#### [Goal of the exercise]
From the first line of the data below through the line holding "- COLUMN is", output each line exactly and leave the pictures out.

=====

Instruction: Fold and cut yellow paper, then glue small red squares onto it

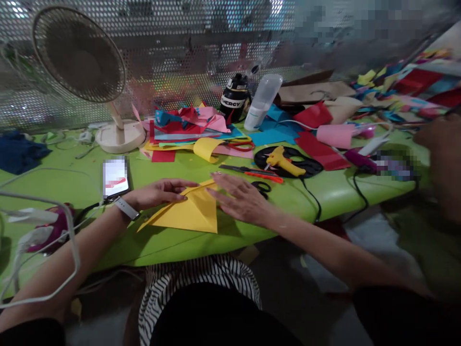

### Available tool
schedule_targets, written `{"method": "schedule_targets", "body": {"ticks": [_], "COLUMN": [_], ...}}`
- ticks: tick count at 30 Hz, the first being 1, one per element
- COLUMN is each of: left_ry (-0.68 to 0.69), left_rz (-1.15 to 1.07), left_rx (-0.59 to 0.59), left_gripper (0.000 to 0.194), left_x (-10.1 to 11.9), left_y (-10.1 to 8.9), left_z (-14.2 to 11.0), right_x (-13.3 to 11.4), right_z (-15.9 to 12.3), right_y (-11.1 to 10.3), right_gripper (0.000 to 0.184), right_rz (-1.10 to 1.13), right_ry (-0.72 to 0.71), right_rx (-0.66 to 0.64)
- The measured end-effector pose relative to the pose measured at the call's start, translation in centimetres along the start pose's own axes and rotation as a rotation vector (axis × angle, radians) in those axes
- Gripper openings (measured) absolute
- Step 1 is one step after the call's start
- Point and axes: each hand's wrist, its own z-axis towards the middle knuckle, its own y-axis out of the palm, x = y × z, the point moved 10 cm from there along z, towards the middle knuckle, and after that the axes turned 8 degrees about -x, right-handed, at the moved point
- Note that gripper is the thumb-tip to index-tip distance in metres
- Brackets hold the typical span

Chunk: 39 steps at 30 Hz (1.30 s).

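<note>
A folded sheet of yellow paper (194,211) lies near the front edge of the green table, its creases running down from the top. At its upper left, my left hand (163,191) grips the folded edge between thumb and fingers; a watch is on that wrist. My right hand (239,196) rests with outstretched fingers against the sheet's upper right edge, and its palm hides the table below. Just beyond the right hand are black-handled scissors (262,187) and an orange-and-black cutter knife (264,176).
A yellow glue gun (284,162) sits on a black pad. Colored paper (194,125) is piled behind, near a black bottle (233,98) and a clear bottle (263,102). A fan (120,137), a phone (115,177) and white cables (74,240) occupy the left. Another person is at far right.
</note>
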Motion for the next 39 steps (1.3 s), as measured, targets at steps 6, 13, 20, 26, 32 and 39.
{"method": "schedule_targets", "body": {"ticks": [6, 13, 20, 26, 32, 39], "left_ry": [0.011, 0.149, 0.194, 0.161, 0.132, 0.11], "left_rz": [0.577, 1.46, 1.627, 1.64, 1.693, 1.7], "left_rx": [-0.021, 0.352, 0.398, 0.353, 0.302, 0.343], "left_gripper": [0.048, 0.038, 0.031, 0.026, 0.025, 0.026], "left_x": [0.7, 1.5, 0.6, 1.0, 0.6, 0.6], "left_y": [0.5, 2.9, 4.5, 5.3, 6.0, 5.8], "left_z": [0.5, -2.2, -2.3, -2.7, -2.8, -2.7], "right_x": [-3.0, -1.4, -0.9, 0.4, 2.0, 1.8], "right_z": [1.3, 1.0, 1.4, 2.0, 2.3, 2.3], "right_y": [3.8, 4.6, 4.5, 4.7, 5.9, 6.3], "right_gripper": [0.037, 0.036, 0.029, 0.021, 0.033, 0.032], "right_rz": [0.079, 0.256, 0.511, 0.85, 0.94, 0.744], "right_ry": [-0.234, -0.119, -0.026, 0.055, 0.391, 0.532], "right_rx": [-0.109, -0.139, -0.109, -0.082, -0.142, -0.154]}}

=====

#### [Answer below]
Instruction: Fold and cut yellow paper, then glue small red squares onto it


### Available tool
schedule_targets, written `{"method": "schedule_targets", "body": {"ticks": [_], "COLUMN": [_], ...}}`
- ticks: tick count at 30 Hz, the first being 1, one per element
- COLUMN is each of: left_ry (-0.68 to 0.69), left_rz (-1.15 to 1.07), left_rx (-0.59 to 0.59), left_gripper (0.000 to 0.194), left_x (-10.1 to 11.9), left_y (-10.1 to 8.9), left_z (-14.2 to 11.0), right_x (-13.3 to 11.4), right_z (-15.9 to 12.3), right_y (-11.1 to 10.3), right_gripper (0.000 to 0.184), right_rz (-1.10 to 1.13), right_ry (-0.72 to 0.71), right_rx (-0.66 to 0.64)

The output is now finished.